If using `console` there is no further configuration than setting `log_type` to `console`.
| Option | Required | Default | Description |
| ------ | -------- | ------- | ----------- |
| `log_type` | Yes | N/A | Must be `console`. |

If using `wandb`
| Option | Required | Default | Description |
| ------ | -------- | ------- | ----------- |
| `log_type` | Yes | N/A | Must be `wandb`. |
| `wandb_entity` | Yes | N/A | The wandb entity to log to. |
| `wandb_project` | Yes | N/A | The wandb project save the run to. |
| `wandb_run_name` | No | `None` | The wandb run name. |
| `wandb_run_id` | No | `None` | The wandb run id. Used if resuming an old run. |
| `wandb_resume` | No | `False` | Whether to resume an old run. |

**Loading:**

If using `local`
| Option | Required | Default | Description |
| ------ | -------- | ------- | ----------- |
| `load_from` | Yes | N/A | Must be `local`. |
| `file_path` | Yes | N/A | The path to the checkpoint file. |

If using `url`
| Option | Required | Default | Description |
| ------ | -------- | ------- | ----------- |
| `load_from` | Yes | N/A | Must be `url`. |
| `url` | Yes | N/A | The url of the checkpoint file. |

If using `wandb`
| Option | Required | Default | Description |
| ------ | -------- | ------- | ----------- |
| `load_from` | Yes | N/A | Must be `wandb`. |
| `wandb_run_path` | No | `None` | The wandb run path. If `None`, uses the run that is being resumed. |
| `wandb_file_path` | Yes | N/A | The path to the checkpoint file in the W&B file system. |

**Saving:**
Unlike `log` and `load`, `save` may be an array of options so that you can save to different locations in a run.

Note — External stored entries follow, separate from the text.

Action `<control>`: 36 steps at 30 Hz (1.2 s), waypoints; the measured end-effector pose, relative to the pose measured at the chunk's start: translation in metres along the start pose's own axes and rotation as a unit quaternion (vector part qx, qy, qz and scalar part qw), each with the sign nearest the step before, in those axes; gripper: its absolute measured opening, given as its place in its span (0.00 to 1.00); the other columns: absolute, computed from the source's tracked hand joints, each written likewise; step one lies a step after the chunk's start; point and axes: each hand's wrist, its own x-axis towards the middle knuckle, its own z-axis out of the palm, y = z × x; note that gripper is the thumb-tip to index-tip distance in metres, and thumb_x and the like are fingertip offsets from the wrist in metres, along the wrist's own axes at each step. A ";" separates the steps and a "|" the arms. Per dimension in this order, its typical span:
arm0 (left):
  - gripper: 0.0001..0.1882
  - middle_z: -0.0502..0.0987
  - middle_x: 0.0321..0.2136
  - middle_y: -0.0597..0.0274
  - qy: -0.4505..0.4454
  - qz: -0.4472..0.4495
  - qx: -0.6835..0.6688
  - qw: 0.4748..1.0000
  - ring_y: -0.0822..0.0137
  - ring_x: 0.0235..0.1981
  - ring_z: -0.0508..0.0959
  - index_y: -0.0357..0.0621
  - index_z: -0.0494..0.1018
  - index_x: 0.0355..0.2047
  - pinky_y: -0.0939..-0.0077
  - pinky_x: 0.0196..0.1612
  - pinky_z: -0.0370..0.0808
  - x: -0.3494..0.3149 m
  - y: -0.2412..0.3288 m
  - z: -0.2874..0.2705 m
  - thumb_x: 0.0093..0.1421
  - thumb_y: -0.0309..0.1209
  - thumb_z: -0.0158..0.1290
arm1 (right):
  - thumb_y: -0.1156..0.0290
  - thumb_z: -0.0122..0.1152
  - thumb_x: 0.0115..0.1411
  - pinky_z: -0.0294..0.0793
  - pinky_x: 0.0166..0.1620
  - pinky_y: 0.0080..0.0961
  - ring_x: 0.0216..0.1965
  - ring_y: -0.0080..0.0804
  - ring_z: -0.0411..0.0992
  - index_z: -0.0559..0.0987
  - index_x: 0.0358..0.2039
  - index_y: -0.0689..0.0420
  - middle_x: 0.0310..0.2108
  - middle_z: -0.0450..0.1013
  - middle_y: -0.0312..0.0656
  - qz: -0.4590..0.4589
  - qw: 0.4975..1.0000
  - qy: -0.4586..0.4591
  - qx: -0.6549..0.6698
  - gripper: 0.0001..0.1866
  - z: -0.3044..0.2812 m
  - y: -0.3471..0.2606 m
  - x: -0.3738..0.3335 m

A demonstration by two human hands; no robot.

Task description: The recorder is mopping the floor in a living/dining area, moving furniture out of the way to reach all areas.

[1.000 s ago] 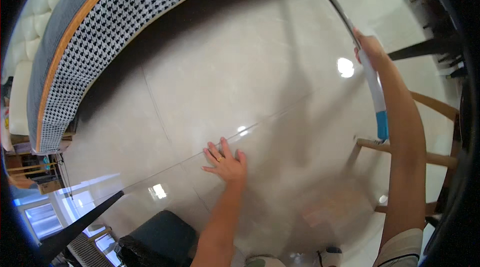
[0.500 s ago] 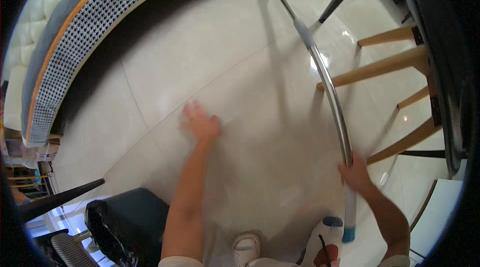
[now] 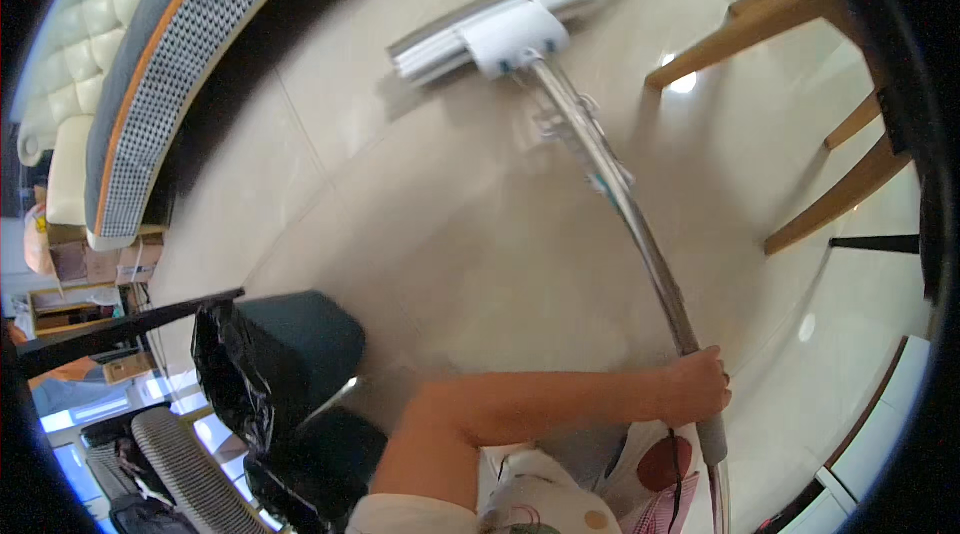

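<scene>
My left arm reaches across my body to the right, and my left hand [image 3: 697, 387] is closed round the pole of a mop [image 3: 645, 234], close to its grey grip. From there the silver pole slants up and away to the wide silver mop head [image 3: 515, 32], which has a white middle piece. The head is over the pale tiled floor [image 3: 400, 194]; whether it touches the tiles I cannot tell. Below my left hand the pole runs out of the picture at the lower edge. My right hand is not in view.
At left stands a bed [image 3: 150, 124] with a checked side. Dark green bins [image 3: 310, 339] with black bags are at the lower left, beside a black leg [image 3: 130, 324]. Wooden chair legs [image 3: 740, 34] stand at right. A white cabinet [image 3: 880, 414] is at the lower right.
The mop head has come nearer from the far edge. My left hand, open over the floor before, has moved right and taken hold of the pole. My right hand has left the picture.
</scene>
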 end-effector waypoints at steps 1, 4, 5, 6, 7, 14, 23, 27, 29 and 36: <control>0.08 0.72 0.21 0.65 0.009 -0.002 -0.026 1.000 0.67 0.30 0.72 0.46 0.69 0.22 0.73 0.37 0.63 -0.011 0.011 0.002 0.39 0.31 0.52 | 0.75 0.56 0.43 0.65 0.22 0.21 0.22 0.22 0.65 0.68 0.34 0.64 0.19 0.66 0.36 -0.022 0.999 0.034 0.034 0.15 0.008 0.025 0.000; 0.08 0.72 0.22 0.62 -0.045 -0.017 -0.014 0.999 0.66 0.30 0.72 0.44 0.69 0.22 0.73 0.37 0.65 -0.058 0.008 -0.007 0.40 0.32 0.50 | 0.73 0.57 0.43 0.65 0.22 0.19 0.21 0.27 0.66 0.68 0.36 0.65 0.19 0.66 0.40 -0.095 0.982 0.034 -0.157 0.18 -0.010 0.061 0.047; 0.08 0.72 0.22 0.61 -0.085 -0.069 -0.010 0.994 0.66 0.29 0.73 0.43 0.68 0.22 0.71 0.34 0.66 -0.079 -0.004 -0.027 0.40 0.31 0.50 | 0.69 0.58 0.43 0.65 0.19 0.22 0.17 0.35 0.66 0.68 0.36 0.66 0.15 0.66 0.45 -0.249 0.922 0.059 -0.291 0.20 -0.041 -0.048 0.060; 0.08 0.72 0.22 0.60 -0.121 -0.121 -0.004 0.985 0.65 0.27 0.73 0.43 0.68 0.22 0.70 0.32 0.68 -0.102 -0.016 -0.050 0.40 0.31 0.49 | 0.64 0.58 0.43 0.65 0.18 0.29 0.15 0.42 0.64 0.70 0.33 0.66 0.13 0.64 0.49 -0.189 0.947 0.025 -0.260 0.20 -0.049 -0.097 0.083; 0.07 0.71 0.18 0.59 0.058 -0.159 0.023 0.985 0.62 0.22 0.73 0.43 0.68 0.21 0.67 0.27 0.70 -0.138 -0.038 -0.038 0.37 0.30 0.50 | 0.63 0.54 0.43 0.63 0.17 0.35 0.13 0.42 0.64 0.72 0.27 0.64 0.11 0.65 0.49 -0.164 0.969 -0.002 -0.186 0.16 -0.062 -0.136 0.094; 0.09 0.69 0.20 0.61 0.019 -0.424 0.244 0.872 0.60 0.30 0.70 0.48 0.67 0.20 0.66 0.37 0.62 -0.323 -0.177 -0.135 0.34 0.23 0.49 | 0.66 0.58 0.39 0.65 0.22 0.33 0.19 0.43 0.68 0.68 0.20 0.60 0.16 0.67 0.47 -0.332 0.935 0.055 -0.116 0.12 -0.023 -0.426 0.161; 0.33 0.47 0.55 0.52 0.412 -0.864 0.051 0.286 0.55 0.56 0.46 0.51 0.48 0.53 0.47 0.52 0.42 -0.418 -0.251 -0.051 0.48 0.40 0.47 | 0.65 0.53 0.40 0.67 0.26 0.30 0.20 0.38 0.69 0.72 0.25 0.59 0.16 0.67 0.46 -0.429 0.901 0.014 -0.061 0.12 0.076 -0.720 0.216; 0.34 0.41 0.56 0.49 0.353 -0.902 0.001 0.249 0.53 0.58 0.39 0.48 0.45 0.55 0.33 0.48 0.36 -0.416 -0.240 0.005 0.51 0.47 0.40 | 0.68 0.52 0.40 0.66 0.24 0.28 0.19 0.33 0.68 0.72 0.23 0.63 0.15 0.67 0.47 -0.452 0.891 -0.049 0.008 0.11 0.100 -0.826 0.229; 0.33 0.39 0.57 0.49 0.296 -0.914 0.103 0.258 0.52 0.58 0.37 0.47 0.46 0.55 0.31 0.46 0.35 -0.418 -0.244 0.011 0.51 0.46 0.39 | 0.68 0.54 0.41 0.65 0.21 0.26 0.16 0.30 0.67 0.71 0.21 0.65 0.14 0.67 0.45 -0.473 0.881 0.000 0.021 0.11 0.117 -0.858 0.247; 0.33 0.39 0.56 0.47 0.285 -0.918 0.033 0.275 0.47 0.58 0.35 0.46 0.48 0.55 0.28 0.44 0.36 -0.423 -0.242 0.005 0.50 0.46 0.40 | 0.58 0.59 0.42 0.63 0.20 0.24 0.14 0.25 0.64 0.72 0.16 0.62 0.10 0.66 0.39 -0.469 0.882 -0.014 0.045 0.18 0.148 -0.986 0.259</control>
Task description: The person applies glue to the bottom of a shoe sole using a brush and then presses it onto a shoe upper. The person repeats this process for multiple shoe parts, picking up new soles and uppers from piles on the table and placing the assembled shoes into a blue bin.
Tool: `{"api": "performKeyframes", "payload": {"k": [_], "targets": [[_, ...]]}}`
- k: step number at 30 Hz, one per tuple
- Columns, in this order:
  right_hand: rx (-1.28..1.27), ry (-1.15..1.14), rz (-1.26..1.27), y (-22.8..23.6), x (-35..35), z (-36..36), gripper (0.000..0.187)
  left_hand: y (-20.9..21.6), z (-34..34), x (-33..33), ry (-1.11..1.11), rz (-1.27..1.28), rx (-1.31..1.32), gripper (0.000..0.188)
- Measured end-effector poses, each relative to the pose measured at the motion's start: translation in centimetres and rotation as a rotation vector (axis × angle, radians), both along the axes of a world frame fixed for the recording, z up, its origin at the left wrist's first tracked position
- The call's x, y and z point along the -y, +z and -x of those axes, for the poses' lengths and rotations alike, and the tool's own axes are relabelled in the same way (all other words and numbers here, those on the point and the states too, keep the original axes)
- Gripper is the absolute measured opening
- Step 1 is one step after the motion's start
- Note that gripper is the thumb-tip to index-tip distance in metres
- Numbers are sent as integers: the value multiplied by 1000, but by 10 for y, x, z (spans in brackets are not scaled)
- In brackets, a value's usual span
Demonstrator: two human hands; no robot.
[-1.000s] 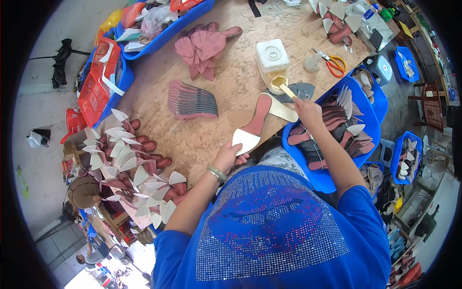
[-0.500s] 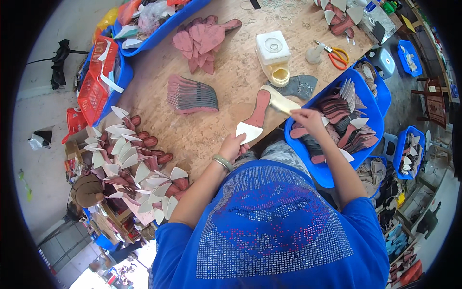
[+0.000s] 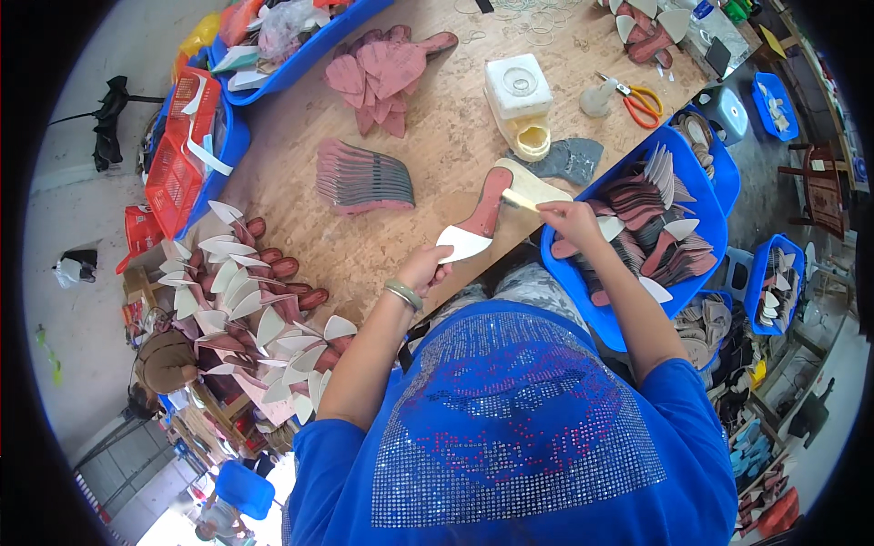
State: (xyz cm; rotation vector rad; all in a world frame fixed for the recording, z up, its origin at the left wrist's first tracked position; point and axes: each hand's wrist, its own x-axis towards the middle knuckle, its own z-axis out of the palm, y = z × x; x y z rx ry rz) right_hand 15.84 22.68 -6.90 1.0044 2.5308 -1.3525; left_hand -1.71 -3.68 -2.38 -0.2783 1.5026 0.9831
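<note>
Surface: worktable (image 3: 435,118), light brown wood, marked with darker stains; its near edge runs diagonally past the person's lap. Loose rubber bands (image 3: 537,25) lie at the far side. Room: grey floor (image 3: 760,187) to the right, with a dark wooden chair (image 3: 813,171); pale wall (image 3: 68,205) to the left.

On the table: a neat stack of insoles (image 3: 364,179), a heap of pink pieces (image 3: 387,77) beyond it, and orange-handled pliers (image 3: 643,107) near a white container (image 3: 517,86) with a yellowish cup (image 3: 533,140) in front. A dark grey piece (image 3: 575,161) lies beside the cup. White-tipped insoles (image 3: 273,287) crowd the left edge; a red basket (image 3: 175,177) sits behind them.

A blue bin (image 3: 592,329), full of insoles, stands against the table's right edge, under the right forearm.

Left hand (image 3: 423,267): fingers pinched on the white end of a pink insole (image 3: 490,205), whose other end overlaps a cream piece (image 3: 539,188) near the table edge. Right hand (image 3: 575,221): gripping a pale-handled brush (image 3: 523,201), tip at the insole's side; contact is hard to confirm at this size.
</note>
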Motion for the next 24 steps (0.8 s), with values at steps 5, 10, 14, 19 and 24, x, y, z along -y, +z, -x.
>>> {"api": "performKeyframes", "payload": {"k": [5,10,14,19,24], "targets": [[-31,29,-181,-14,-23,30,22,-7,11,3,-154,-6,-119,17],[-16,125,-336,-20,-37,60,22,2,12,-5,-210,-27,-171,17],[-19,209,-421,-17,-26,74,21,0,8,-5,-185,-9,-185,17],[-153,326,-416,-8,-5,62,20,0,2,-6,-119,-43,-212,19],[-221,341,-353,5,35,46,17,9,-1,-12,-122,-9,-217,19]]}}
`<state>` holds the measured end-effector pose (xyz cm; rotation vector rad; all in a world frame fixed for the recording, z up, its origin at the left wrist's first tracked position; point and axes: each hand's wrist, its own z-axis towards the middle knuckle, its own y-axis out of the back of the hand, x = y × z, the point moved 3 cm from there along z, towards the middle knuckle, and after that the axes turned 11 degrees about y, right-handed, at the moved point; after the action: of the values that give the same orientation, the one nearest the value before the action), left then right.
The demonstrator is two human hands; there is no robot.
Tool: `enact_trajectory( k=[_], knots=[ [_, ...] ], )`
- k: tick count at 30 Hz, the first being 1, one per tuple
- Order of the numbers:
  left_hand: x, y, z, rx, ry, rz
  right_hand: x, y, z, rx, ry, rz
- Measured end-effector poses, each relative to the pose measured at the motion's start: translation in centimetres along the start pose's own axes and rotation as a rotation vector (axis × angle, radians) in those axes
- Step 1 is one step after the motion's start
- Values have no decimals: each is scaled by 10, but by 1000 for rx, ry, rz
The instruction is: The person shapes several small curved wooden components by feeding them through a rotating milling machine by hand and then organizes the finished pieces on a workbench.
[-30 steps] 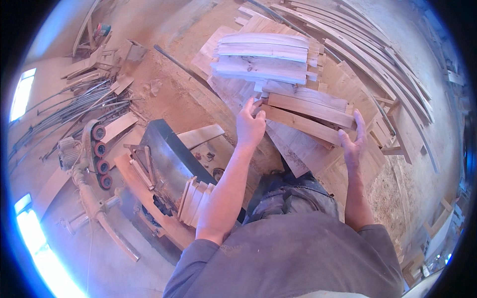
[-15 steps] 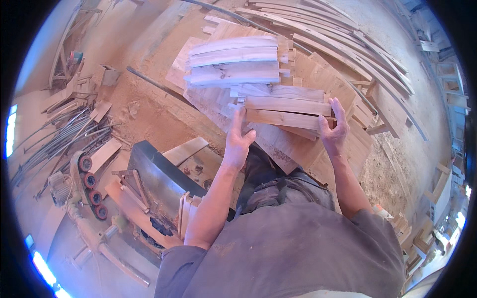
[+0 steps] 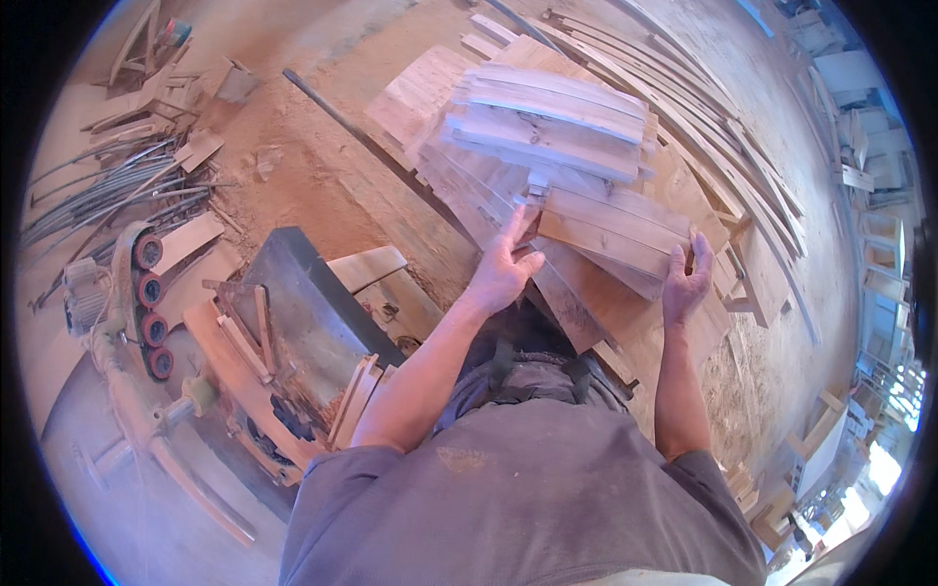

All save locations have these configuration options
| Option | Required | Default | Description |
| ------ | -------- | ------- | ----------- |
| `save_to` | Yes | N/A | Must be `local`, `huggingface`, or `wandb`. |
| `save_latest_to` | No | `latest.pth` | Sets the relative path to save the latest model to. |
| `save_best_to` | No | `best.pth` | Sets the relative path to save the best model to every time the model has a lower validation loss than all previous models. |
| `save_type` | No | `'checkpoint'` | The type of save. `'checkpoint'` saves a checkpoint, `'model'` saves a model without any fluff (Saves with ema if ema is enabled). |

If using `local`
| Option | Required | Default | Description |
| ------ | -------- | ------- | ----------- |
| `save_to` | Yes | N/A | Must be `local`. |

If using `huggingface`
| Option | Required | Default | Description |
| ------ | -------- | ------- | ----------- |
| `save_to` | Yes | N/A | Must be `huggingface`. |
| `huggingface_repo` | Yes | N/A | The huggingface repository to save to. |
| `huggingface_base_path` | Yes | N/A | The base path that checkpoints will be saved under. |
| `token_path` | No | `None` | If logging in with the huggingface cli is not possible, point to a token file instead. |

If using `wandb`
| Option | Required | Default | Description |
| ------ | -------- | ------- | ----------- |
| `save_to` | Yes | N/A | Must be `wandb`. |
| `wandb_run_path` | No | `None` | The wandb run path. If `None`, uses the current run. You will almost always want this to be `None`. |